Many hotels in the hills are mentioned by name. When you look for these places, you may find a hotel with a different name. There is a funny system in Nepal that allows a business to avoid tax by changing the name of the company. Often the change is minor — the Namaste Hotel, for instance, might become the New Namaste Hotel-hut sometimes the new name is quite different.

Numerous rural electrification projects are in the works, and many villages have locally produced hydroelectric power. Many villages along trekking routes, even in the most remote locations, have tele­phone service with facilities for both do­mestic and international calls. This has increased the reliability of airline operations and made emergency rescue easier to organ­ize. You’ll now even find cybercafes in a few villages, although they are expensive.
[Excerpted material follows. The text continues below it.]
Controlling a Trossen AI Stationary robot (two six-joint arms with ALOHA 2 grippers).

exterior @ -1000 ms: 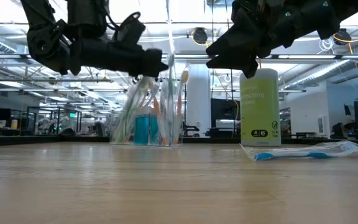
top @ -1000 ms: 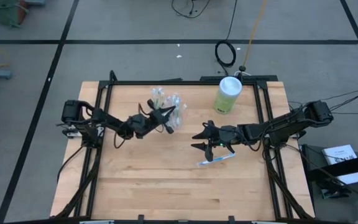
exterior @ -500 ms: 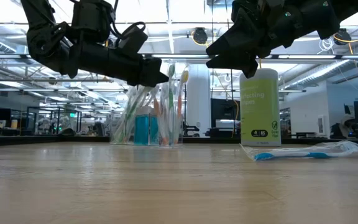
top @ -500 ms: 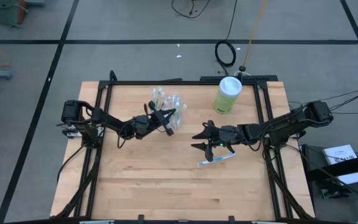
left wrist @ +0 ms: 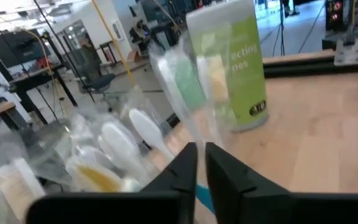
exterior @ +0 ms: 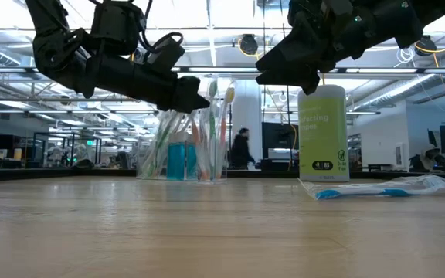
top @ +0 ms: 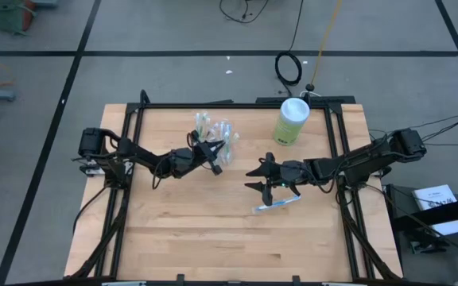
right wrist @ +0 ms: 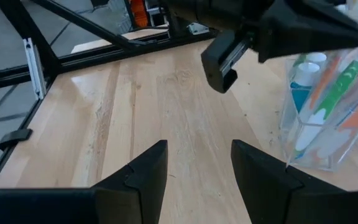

Monsoon Rain & Winter Snow

A trek route may change because of the season. The routes described here work during the trekking season from October to May, al­though some high passes, particularly in Oolpo, are open only in October and November and again in May. If you trek during the monsoon, the trails may not bear any resemblance to those described in this book. Bridges can be washed away and trails flooded during this season. In early October, and again in April and May, rice is growing in the terraces along most trek routes. Many camp sites that are excellent in November and December are underwater in the rice-growing season. Hotels in high places, particularly Gorak Shep, Annapurna Sanctuary, Gosainkund and along the Ghorapani to Ghandruk route, often close in the coldest part of winter (December-February) and during the monsoon (June-September).

Route-Finding

It isn’t easy to get totally lost in the hills, but finding the trail you want, particularly through a large village, can sometimes be a challenge. If you are on a major trekking route, most local people know where you are going. If you see children yelling and pointing, you probably have taken a wrong turn. Watch for the lug sole footprints of other trekkers and for arrows carved into the trail or marked on rocks by guides with trekking parties. It is always worthwhile to talk to local people and ask them about the trail to your next destination and what facil­ities you can expect to find on the way. If you find yourself going a long way down when the trail should be going up, if the trail vanishes, or if you suddenly find yourself alone, stop and ask for directions.

If you are in a less frequented area, you must ask people. Be sure to phrase the ques­tion in a way that forces them to point the way. Kun baato Namche Bazaarjaanchha? ’ (‘Which trail goes to Namche Bazaar?’) will usually do the job. If you point to a trail and ask if it goes where you want to go, most Nepalis will say yes, because they like to please you. You can often circumvent this problem by asking questions in a way that requires a choice of alternatives rather than yes or no answers.

When asking directions, ask the name of a nearby village. Many people near Jiri have never been to Namche Bazaar, but they know the trail to Shivalaya, the next village.In particularly remote areas, be ready for confusion about destinations and times. When you ask directions many people often become involved in the discussion, each having an opinion on the best route and the time involved.